Dating heavy smoker
But a year later the "Digest" ran an article with the resounding title "Cancer by the Carton." This started a lot of talk in America and a noticeable adjustment of cigarette advertising to remind the customer that the tobacco companies keep a 24-hour laboratory watch on every chemical intruder that might possibly sully his breath, tickle his throat or otherwise impair his health and comfort.A few of the tobacco companies had in truth been financing quiet research, but it was concerned with heavier matters than a sore throat or an acrid taste.

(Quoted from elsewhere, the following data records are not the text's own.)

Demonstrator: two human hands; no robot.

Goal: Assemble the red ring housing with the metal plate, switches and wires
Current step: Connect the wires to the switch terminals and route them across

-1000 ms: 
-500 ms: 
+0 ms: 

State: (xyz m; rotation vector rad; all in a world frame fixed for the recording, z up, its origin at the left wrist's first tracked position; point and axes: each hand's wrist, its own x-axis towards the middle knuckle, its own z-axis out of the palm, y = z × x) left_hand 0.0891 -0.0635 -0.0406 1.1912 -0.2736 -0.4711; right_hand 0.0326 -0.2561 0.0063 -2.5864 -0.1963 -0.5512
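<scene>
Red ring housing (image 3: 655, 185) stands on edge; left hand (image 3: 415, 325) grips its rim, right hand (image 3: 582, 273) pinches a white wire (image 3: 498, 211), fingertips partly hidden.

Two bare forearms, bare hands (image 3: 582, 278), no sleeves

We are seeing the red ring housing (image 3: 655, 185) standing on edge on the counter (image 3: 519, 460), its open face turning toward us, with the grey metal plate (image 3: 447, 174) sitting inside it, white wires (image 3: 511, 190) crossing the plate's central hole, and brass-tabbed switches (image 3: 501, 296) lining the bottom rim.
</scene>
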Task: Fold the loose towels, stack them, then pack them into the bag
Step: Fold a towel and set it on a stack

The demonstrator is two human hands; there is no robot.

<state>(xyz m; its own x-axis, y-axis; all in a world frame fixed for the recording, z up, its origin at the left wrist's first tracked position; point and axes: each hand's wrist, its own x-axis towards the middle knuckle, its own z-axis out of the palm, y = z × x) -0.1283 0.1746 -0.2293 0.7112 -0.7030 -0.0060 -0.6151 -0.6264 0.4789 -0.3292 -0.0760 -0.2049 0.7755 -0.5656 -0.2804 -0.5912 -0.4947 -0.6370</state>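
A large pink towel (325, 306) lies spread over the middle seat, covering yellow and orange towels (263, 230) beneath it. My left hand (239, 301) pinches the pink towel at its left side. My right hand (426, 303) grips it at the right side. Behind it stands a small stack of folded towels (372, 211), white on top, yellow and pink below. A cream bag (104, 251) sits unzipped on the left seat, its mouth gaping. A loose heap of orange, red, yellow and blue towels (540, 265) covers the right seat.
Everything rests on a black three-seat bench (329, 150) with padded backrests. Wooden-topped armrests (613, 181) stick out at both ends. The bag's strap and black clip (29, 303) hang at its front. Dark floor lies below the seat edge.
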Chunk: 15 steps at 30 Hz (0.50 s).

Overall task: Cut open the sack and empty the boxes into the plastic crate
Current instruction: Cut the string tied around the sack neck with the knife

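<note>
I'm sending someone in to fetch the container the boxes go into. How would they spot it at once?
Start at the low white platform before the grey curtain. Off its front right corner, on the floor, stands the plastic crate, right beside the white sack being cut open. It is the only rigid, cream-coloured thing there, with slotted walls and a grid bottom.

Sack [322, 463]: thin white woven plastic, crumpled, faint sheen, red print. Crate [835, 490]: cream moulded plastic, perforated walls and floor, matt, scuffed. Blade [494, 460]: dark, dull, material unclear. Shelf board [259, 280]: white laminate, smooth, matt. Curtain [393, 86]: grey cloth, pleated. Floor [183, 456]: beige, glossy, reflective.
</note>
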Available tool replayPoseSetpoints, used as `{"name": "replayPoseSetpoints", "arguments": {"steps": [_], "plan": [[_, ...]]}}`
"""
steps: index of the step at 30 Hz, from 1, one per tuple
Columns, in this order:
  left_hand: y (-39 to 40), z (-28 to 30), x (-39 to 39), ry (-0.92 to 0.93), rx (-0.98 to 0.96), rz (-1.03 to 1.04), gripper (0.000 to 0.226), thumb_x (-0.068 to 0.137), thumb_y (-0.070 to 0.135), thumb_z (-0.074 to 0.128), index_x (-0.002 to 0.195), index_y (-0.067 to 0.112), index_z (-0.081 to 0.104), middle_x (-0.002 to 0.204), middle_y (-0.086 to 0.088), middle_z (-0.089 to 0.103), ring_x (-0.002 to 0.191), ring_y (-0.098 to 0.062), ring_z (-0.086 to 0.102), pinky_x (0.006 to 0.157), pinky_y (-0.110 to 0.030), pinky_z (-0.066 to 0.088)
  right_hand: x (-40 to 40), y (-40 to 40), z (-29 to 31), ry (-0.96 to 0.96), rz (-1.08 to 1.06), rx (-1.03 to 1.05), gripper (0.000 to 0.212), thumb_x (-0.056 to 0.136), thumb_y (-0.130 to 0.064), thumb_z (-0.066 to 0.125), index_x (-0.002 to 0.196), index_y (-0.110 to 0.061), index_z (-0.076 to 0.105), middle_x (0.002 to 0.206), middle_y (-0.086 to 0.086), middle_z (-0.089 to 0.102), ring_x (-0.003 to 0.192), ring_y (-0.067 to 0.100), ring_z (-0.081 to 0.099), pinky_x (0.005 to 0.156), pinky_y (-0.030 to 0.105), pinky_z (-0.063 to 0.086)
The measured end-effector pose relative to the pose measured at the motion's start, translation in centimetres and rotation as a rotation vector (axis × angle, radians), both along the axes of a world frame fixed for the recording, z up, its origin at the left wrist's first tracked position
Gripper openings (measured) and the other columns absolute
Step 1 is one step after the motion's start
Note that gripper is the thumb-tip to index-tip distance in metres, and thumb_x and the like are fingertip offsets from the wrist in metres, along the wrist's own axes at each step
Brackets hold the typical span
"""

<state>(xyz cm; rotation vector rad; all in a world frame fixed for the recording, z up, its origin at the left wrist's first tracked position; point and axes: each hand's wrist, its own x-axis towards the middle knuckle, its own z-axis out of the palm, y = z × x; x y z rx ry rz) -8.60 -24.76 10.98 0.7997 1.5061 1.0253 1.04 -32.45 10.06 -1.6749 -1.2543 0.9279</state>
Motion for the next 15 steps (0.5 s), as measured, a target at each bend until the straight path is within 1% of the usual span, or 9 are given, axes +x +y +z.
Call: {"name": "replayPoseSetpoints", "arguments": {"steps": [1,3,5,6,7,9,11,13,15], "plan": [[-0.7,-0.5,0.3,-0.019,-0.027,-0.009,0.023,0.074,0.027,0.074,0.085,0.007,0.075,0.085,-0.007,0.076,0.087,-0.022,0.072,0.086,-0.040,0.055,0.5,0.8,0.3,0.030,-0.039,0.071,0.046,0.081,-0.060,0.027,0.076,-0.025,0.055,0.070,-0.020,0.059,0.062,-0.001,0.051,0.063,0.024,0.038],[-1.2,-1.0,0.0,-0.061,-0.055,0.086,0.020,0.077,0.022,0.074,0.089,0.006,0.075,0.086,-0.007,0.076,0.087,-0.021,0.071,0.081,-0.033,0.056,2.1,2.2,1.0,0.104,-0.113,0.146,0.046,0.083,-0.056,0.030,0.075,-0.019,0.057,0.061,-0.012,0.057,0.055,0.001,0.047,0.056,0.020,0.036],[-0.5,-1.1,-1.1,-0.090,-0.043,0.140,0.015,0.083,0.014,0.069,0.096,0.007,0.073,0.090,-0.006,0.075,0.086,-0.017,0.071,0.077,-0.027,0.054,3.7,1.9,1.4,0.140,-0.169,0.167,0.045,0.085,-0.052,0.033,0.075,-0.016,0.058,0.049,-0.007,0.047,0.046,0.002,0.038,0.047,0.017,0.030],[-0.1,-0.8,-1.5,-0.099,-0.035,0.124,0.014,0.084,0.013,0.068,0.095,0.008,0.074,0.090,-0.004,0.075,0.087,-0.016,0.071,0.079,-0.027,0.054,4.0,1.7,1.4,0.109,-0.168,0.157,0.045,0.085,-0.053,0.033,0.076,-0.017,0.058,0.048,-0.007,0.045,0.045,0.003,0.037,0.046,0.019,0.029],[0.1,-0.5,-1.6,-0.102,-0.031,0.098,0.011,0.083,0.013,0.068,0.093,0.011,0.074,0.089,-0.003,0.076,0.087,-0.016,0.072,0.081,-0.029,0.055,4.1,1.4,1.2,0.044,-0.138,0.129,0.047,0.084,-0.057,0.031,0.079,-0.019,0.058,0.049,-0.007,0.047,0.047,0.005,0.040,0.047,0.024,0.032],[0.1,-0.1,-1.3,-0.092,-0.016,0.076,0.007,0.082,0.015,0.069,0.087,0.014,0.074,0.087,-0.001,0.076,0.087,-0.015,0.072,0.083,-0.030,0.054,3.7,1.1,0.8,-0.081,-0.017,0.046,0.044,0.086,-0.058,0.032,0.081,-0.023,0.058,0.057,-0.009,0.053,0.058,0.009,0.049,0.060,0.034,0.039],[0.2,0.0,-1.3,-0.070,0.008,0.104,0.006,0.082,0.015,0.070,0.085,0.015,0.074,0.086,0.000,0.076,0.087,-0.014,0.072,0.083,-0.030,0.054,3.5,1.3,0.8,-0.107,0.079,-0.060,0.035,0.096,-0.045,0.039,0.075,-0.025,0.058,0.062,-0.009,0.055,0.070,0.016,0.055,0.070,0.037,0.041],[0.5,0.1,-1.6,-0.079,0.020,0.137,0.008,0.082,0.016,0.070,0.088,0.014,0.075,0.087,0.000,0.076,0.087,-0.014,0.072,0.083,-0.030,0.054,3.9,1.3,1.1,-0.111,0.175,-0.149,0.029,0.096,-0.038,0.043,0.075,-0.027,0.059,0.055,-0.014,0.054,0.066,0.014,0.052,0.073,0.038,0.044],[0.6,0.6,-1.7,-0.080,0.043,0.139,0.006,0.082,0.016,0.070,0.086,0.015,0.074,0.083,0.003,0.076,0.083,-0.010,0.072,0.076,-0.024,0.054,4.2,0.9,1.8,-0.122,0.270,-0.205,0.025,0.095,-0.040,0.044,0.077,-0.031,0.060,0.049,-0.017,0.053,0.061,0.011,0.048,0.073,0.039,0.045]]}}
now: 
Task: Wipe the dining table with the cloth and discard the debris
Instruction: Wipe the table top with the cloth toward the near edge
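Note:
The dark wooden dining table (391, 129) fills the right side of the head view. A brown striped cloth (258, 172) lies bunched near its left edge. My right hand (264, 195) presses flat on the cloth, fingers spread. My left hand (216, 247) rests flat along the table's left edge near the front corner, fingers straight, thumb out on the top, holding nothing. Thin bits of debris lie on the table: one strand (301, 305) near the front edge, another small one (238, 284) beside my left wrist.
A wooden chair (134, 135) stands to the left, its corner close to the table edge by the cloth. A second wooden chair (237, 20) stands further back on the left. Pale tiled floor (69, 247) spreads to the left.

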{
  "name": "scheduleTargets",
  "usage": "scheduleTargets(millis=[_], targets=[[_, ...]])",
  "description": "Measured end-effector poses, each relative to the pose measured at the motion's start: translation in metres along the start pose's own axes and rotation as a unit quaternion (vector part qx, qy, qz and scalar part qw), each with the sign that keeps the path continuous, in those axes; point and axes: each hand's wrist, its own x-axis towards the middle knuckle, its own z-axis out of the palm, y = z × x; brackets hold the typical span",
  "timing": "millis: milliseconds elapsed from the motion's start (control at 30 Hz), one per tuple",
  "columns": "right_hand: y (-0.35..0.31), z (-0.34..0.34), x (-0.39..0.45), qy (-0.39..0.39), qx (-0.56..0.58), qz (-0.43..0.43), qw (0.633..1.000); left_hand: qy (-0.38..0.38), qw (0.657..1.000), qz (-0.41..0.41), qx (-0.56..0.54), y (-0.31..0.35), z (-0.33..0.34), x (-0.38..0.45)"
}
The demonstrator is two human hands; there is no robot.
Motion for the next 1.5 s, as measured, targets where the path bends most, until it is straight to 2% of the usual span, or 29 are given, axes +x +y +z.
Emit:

Two years later the "British Medical Journal" published a weightier study and it began to look as if the cigarette manufacturers would never be shut of the nuisance. They reported that they had produced skin cancer in 44 per cent of the mice they had painted with tobacco tar condensed from cigarette smoke.He suspects that the interviewers of lung-cancer patients probably induce an emotional bias in their victims who will thereby be led to make suspicious confessionals of heavy smoking.He says that it is extremely difficult to find a control group with the matched characteristics, of age, social standing, occupational habits, and regional location, of any given sick group.The tobacco companies paid only sidelong heed to them, with bold hints that, on the contrary, a cigarette was a relaxant, a soothing syrup, and a social grace.The manufacturers were not much better than the Puritans in their respect for the known scientific facts about tobacco and have tended to meet every impromptu accusation with an equally flip defence.